● **TASK DIRECTIONS**
The entire listing that follows must be repeated exactly, pictures excluded.
>>>>
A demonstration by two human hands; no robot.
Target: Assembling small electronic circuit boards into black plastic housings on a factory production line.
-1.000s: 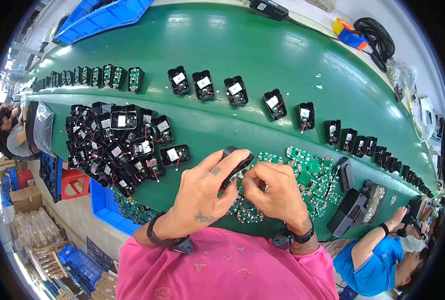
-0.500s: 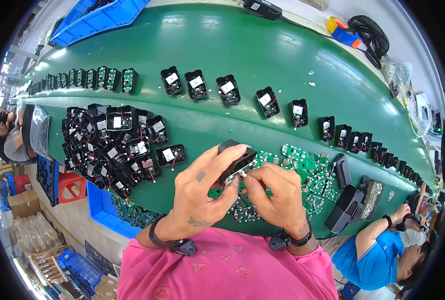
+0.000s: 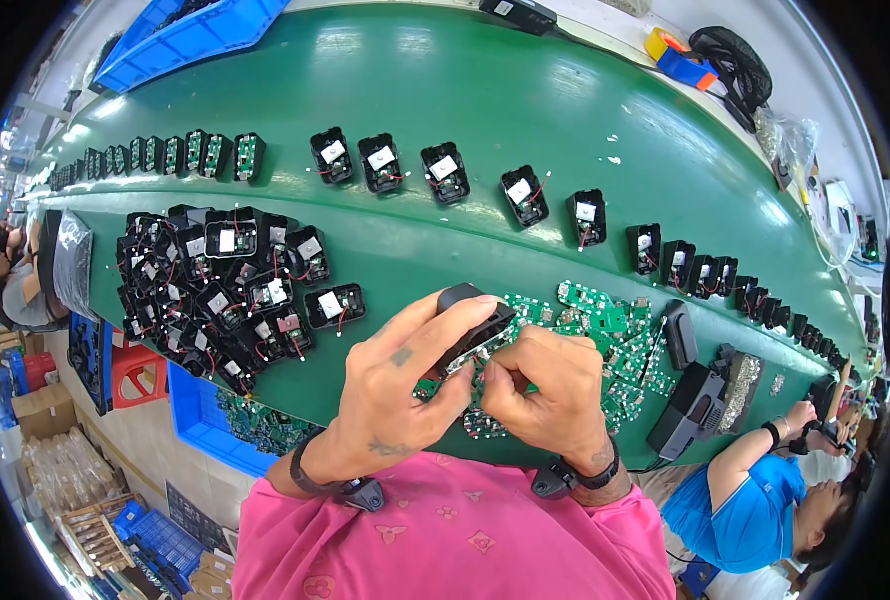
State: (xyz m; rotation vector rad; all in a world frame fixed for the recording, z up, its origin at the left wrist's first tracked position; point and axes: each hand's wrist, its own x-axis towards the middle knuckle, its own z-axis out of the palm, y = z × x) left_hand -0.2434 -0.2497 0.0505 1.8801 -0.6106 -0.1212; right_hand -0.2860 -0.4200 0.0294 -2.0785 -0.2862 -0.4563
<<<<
● **RESULT OF THIS TASK**
A demonstration by two human hands; no robot.
Target: Assembling small electronic circuit boards into black plastic housings on a factory production line.
-1.000s: 
-0.500s: 
+0.000s: 
State: (xyz m; rotation vector rad; all in a world frame fixed for the recording, z up, its origin at the left wrist's first tracked position; point and axes: each hand's wrist, its own x-axis towards the middle knuckle, its own z-axis out of the palm, y = z × x) left_hand -0.2434 -0.2497 0.0505 1.8801 -0.6106 -0.1212; right_hand -0.2860 -0.4200 0.0294 -2.0785 -0.2862 -0.4563

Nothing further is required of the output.